[Work request]:
Of all the lines below, return only those starting with the line holding "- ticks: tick" and going on through the line holding "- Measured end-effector", exactly as written.

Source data
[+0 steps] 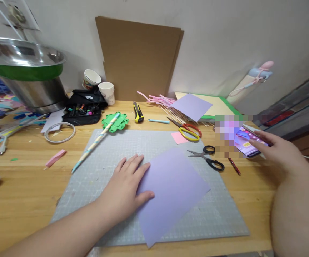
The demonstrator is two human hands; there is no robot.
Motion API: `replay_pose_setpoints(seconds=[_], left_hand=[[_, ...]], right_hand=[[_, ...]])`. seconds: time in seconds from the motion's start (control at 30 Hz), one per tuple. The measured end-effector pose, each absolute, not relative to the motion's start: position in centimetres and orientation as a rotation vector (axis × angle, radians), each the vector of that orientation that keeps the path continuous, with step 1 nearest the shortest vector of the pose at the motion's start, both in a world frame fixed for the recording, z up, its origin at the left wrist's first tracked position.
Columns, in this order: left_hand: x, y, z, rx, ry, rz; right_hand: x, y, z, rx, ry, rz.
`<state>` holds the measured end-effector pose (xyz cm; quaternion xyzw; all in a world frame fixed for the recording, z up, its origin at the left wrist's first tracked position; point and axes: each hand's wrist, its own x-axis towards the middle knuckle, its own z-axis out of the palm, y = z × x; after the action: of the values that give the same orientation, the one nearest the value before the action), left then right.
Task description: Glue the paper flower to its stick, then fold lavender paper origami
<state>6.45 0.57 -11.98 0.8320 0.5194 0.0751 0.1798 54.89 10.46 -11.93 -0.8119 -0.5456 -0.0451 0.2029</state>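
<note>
My left hand (127, 187) lies flat with its fingers stretched out on the left edge of a lilac paper sheet (172, 192), which rests on a grey cutting mat (108, 157). My right hand (276, 148) reaches to the right and touches a smartphone (247, 141) with a lit screen, its fingers extended over the phone's right end. Black-handled scissors (209, 159) lie between the sheet and the phone.
Red-and-yellow scissors (188, 131), a pink note (179, 137), a yellow utility knife (137, 112), a green paper flower on a paper stick (114, 122), a tape ring (60, 132), two paper cups (106, 92), a steel pot (28, 71), cardboard (139, 59) against the wall, and a second lilac sheet (192, 106).
</note>
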Motion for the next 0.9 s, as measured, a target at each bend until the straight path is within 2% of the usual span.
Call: replay_pose_setpoints(seconds=[0.27, 0.57, 0.77, 0.9], left_hand=[[6.5, 0.7, -12.0, 2.373, 1.475, 0.199], [6.6, 0.8, -12.0, 2.367, 1.477, 0.167], [6.6, 0.4, -11.6, 2.352, 1.538, 0.219], [6.5, 0.2, -10.2, 2.303, 1.752, 0.151]], right_hand=[[53.0, 11.1, -11.9, -2.245, -1.187, 0.105], [52.4, 11.2, -12.7, -1.977, -0.82, 0.048], [51.8, 11.4, -11.9, -1.852, -0.897, -0.108], [46.2, 9.4, -9.4, -1.695, -1.164, -0.118]])
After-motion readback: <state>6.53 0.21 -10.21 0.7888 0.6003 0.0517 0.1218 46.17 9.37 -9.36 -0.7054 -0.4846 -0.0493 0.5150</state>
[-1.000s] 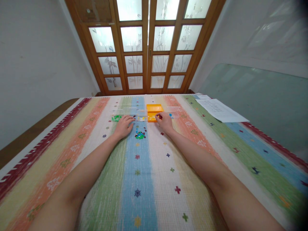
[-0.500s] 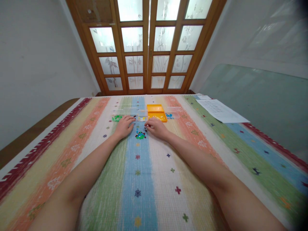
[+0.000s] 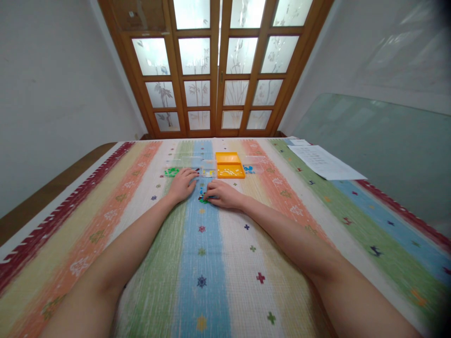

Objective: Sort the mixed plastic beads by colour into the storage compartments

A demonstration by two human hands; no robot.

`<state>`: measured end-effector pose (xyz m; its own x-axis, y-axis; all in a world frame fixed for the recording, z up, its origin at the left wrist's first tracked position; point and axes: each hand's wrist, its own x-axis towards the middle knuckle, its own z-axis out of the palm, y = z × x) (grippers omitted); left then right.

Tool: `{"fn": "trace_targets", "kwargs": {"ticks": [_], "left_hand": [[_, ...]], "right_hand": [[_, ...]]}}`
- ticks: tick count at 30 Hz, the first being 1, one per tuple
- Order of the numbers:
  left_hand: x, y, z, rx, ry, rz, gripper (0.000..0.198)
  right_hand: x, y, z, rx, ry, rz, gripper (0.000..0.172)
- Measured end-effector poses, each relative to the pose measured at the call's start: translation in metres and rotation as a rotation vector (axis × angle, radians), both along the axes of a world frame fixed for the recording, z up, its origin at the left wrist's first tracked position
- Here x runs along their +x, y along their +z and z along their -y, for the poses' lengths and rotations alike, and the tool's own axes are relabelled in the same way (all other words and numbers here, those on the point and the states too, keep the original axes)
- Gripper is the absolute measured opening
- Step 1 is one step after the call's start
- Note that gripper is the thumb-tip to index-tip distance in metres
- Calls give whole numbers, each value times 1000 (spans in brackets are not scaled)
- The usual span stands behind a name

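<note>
My left hand (image 3: 182,184) lies on the cloth with its fingers apart, in front of the clear box of green pieces (image 3: 171,172). Over the small cluster of green, red and blue pieces (image 3: 202,198), my right hand (image 3: 220,194) has its fingers pinched together; anything between the fingertips is too small to make out. The hand covers the cluster's right part. Behind the hands stand an open orange box (image 3: 230,170) with small white pieces, a clear box with yellow pieces (image 3: 208,173), and blue pieces (image 3: 248,169) in a clear box at the right.
A striped, patterned cloth (image 3: 202,244) covers the table. White paper sheets (image 3: 324,161) lie at the back right beside a pale green glass-like panel (image 3: 380,141). Wooden doors with frosted panes (image 3: 199,56) stand beyond the table.
My right hand has moved left and nearer to me, from in front of the orange box onto the cluster. My left hand has stayed in place.
</note>
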<state>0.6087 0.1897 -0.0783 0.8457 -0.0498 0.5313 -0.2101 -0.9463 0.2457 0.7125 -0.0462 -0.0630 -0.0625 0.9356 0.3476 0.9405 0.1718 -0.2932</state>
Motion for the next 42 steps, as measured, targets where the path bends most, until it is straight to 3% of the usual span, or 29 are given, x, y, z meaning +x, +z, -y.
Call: {"fn": "trace_targets", "kwargs": {"ticks": [19,26,31,42], "left_hand": [[-5,8,8,50,0,-62,29],[-5,6,9,84,-100,-178,28],[-6,9,11,84,-106,-201,28],[-14,29,24,-17,-234,-299,17]], "right_hand": [[10,-7,2,99,-106,-167,8],[25,-10,5,183,-320,-254,7],[45,-10,10,293,-554,-251,10],[81,-19,27,397,-900,-181,11]]}}
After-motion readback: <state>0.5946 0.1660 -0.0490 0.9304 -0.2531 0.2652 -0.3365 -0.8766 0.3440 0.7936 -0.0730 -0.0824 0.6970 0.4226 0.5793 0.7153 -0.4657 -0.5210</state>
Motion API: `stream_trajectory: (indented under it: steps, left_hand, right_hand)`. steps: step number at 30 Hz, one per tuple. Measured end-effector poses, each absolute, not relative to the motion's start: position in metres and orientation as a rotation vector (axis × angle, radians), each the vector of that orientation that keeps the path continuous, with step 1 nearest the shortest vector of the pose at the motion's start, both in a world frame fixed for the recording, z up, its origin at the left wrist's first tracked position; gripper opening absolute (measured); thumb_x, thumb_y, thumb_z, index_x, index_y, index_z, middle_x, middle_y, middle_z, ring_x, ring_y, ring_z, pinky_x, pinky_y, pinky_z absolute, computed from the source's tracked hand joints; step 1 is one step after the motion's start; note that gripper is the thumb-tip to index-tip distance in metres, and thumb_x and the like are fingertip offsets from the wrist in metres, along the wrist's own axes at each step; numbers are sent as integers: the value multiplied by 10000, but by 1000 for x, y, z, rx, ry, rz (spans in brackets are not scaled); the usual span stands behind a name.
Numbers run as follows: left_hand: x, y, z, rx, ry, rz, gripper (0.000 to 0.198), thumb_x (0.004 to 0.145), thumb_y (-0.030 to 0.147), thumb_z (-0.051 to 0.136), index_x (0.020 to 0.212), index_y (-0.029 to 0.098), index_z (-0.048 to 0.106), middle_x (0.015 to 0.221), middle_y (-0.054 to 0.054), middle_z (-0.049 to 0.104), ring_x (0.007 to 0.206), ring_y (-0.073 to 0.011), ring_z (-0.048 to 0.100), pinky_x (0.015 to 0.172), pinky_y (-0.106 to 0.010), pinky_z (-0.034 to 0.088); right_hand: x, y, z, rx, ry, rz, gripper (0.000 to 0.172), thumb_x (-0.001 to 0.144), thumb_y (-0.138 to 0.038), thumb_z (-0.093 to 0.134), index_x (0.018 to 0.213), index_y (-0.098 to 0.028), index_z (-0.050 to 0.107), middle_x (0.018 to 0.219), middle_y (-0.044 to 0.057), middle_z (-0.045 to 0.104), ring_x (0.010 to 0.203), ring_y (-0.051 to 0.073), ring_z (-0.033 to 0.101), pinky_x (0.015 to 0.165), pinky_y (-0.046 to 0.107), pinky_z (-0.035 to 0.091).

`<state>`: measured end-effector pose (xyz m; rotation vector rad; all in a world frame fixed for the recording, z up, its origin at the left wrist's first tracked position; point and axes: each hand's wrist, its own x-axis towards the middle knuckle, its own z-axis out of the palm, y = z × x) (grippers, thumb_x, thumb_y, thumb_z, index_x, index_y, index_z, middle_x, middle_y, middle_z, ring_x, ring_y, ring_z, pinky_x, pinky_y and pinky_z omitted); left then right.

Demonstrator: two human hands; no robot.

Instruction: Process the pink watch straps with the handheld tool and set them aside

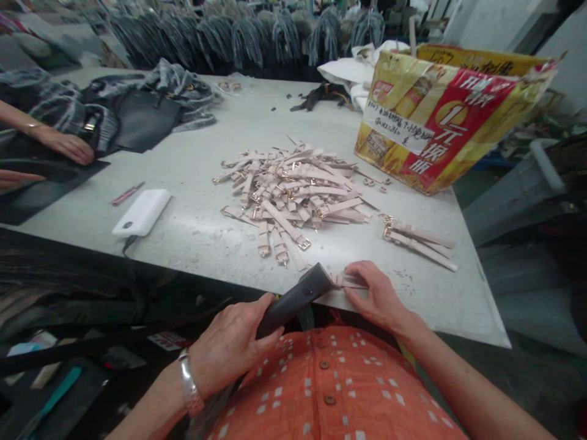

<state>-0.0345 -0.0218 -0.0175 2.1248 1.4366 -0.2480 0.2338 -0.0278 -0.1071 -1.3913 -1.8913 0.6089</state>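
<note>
My left hand (233, 342) is wrapped round a black handheld tool (298, 299), whose wide end points up and to the right, over the table's front edge. Just right of that end, my right hand (378, 296) pinches a pale beige strap (351, 282) between thumb and fingers; the strap's left end lies against the tool, and the exact contact is too small to tell. Beyond both hands spreads a big heap of beige straps (298, 189) with gold buckles. A small group of straps (419, 241) lies apart at the right.
On the table (247, 116) are a white power bank (143, 212) with a cable, a thin reddish item (128, 193) and a yellow and red box (440, 122) at the back right. Another person's hands (71, 145) touch black material at the left. Grey bins stand at the right.
</note>
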Motion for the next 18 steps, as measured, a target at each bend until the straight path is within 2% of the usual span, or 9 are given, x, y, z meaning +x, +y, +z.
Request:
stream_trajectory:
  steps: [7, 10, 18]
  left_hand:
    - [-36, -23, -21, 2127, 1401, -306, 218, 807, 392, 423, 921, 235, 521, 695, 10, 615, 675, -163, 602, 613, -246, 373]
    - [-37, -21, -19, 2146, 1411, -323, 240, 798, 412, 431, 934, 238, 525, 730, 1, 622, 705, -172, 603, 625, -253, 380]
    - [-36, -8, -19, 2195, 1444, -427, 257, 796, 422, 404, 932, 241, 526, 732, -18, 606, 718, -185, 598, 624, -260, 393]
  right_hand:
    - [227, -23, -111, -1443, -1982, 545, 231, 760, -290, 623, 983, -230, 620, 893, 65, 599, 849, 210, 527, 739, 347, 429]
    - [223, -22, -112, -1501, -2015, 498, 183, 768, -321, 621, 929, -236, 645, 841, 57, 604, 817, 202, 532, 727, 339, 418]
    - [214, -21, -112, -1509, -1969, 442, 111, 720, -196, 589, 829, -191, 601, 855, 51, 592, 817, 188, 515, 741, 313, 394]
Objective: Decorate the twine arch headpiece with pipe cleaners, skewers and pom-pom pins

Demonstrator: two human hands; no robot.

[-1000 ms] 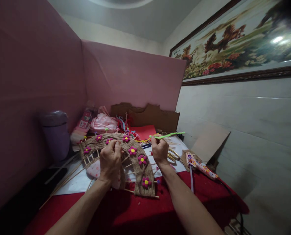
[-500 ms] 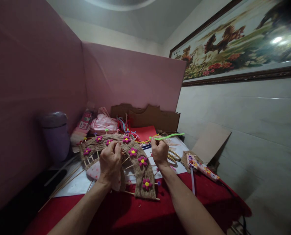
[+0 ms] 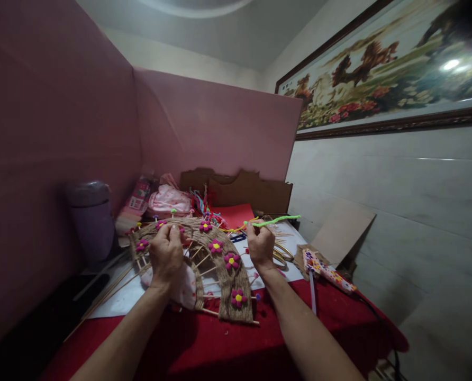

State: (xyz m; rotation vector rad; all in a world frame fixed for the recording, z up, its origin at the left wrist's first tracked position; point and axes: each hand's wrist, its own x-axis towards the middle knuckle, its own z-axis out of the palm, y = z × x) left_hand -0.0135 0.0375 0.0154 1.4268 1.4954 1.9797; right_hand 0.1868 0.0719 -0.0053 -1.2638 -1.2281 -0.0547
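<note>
My right hand (image 3: 261, 244) is closed in a pinch around a bright green pipe cleaner (image 3: 281, 219), which sticks out to the right. My left hand (image 3: 166, 255) is closed with its fingers pinched together; whatever it may hold is hidden. It is over the left part of an arched craft (image 3: 242, 280) of brown twine woven on thin sticks. Magenta flowers with yellow centres (image 3: 232, 261) sit along the twine band, and small coloured balls tip some sticks. Behind my left hand, white dotted cloth (image 3: 186, 288) fills part of the arch's inside.
A purple lidded tumbler (image 3: 91, 227) stands at the left. Pink dotted cloth (image 3: 168, 200), red paper (image 3: 236, 216) and torn cardboard (image 3: 252, 188) lie at the back. Gold-handled scissors (image 3: 283, 253) and a flower-patterned glue gun (image 3: 327, 271) are to the right, on the red-covered table (image 3: 260, 349).
My left hand has moved left across the craft, uncovering more of the inner arch and sticks. My right hand stays almost in place with the green pipe cleaner.
</note>
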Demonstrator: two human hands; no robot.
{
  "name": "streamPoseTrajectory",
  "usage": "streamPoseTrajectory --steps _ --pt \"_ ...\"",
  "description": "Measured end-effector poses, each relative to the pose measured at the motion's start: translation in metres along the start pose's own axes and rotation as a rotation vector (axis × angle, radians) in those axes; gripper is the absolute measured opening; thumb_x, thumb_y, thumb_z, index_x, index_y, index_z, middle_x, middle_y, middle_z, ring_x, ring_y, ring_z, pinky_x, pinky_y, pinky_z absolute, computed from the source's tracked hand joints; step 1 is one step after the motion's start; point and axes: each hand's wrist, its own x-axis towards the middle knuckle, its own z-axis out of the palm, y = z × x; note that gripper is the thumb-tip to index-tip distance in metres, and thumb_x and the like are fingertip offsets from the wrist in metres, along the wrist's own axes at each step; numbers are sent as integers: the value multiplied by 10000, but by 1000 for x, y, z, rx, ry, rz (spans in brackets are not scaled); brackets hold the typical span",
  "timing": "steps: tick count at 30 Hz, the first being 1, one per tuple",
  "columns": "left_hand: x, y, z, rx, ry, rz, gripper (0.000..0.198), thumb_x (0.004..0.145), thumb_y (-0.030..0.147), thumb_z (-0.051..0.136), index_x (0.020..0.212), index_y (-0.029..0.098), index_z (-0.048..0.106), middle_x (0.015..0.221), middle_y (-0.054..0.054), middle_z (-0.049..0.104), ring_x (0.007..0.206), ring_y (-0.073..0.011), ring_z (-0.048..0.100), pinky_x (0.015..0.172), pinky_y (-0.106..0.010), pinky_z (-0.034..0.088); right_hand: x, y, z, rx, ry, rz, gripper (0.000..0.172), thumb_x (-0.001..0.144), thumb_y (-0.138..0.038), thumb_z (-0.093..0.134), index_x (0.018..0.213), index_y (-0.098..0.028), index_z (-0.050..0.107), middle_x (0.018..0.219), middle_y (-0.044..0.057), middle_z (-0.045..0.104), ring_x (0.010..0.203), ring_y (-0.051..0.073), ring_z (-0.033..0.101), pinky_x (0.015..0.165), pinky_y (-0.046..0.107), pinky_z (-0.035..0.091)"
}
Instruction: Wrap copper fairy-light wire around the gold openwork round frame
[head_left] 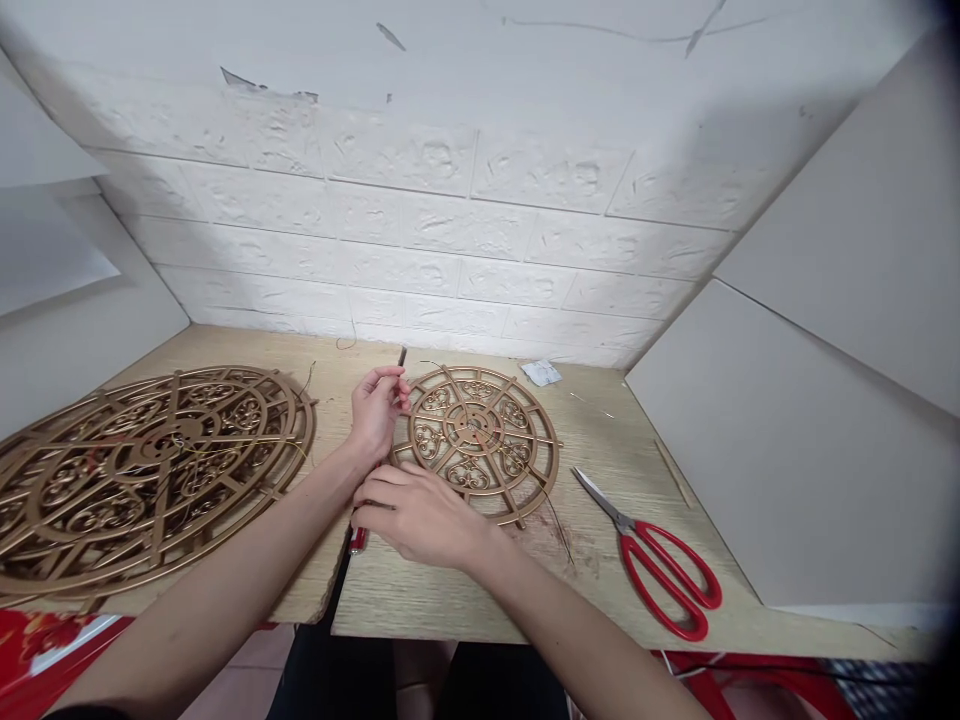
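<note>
My left hand [377,408] is closed in a pinch at the left rim of a round gold-coloured ornamental frame [512,508]. A thin dark stick [403,356] shows just above its fingertips; whether the fingers hold it cannot be seen. Below, my right hand [420,510] curls over a slim red thing with a shiny end [358,540], most of it hidden under the fingers. The frame has scrollwork between its spokes, and a thin dark wire [559,525] trails from its centre across the lower right rim.
Several larger gold frames [296,440] lie stacked on the left, with wires on top. Red-handled scissors [637,550] lie open at the right. A small crumpled packet [541,373] is near the white brick-pattern wall [465,230]. White panels [795,430] border the wooden tabletop [420,615].
</note>
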Motion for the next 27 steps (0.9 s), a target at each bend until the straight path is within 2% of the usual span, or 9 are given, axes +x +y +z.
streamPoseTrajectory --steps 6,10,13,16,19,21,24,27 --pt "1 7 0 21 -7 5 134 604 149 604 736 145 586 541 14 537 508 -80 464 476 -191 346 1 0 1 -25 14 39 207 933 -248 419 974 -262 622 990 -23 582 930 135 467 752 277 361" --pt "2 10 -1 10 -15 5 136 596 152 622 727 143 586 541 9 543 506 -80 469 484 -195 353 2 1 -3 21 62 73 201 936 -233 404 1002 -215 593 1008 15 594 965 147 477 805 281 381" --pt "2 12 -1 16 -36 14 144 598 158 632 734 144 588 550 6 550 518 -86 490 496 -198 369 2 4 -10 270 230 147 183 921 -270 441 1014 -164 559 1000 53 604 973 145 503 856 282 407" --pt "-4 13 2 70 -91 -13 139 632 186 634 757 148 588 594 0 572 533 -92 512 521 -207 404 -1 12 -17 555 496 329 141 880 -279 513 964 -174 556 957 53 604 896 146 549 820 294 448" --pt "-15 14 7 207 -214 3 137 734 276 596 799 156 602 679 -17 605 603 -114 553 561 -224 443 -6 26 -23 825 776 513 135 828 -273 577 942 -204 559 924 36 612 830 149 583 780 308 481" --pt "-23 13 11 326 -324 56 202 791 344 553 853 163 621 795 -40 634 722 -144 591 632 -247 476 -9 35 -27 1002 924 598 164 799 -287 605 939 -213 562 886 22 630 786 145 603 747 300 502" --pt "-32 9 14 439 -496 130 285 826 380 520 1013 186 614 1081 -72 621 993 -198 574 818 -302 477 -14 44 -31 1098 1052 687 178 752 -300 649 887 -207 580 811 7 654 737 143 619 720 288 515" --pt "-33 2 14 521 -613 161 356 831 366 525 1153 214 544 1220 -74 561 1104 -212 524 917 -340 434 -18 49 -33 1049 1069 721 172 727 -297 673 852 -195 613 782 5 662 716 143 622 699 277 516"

[Written reply]:
- ticks: tick count at 30 Hz, the first being 1, one per tuple
- Order of the numbers:
  left_hand: x, y, z, rx, ry, rz, gripper (0.000..0.198)
  right_hand: x, y, z, rx, ry, rz, gripper (0.000..0.172)
- Measured end-effector poses, each relative to the pose measured at the call's start: translation in metres and rotation as a rotation vector (axis × angle, radians), both along the axes of a world frame fixed for the recording, z up, its origin at the left wrist's first tracked position

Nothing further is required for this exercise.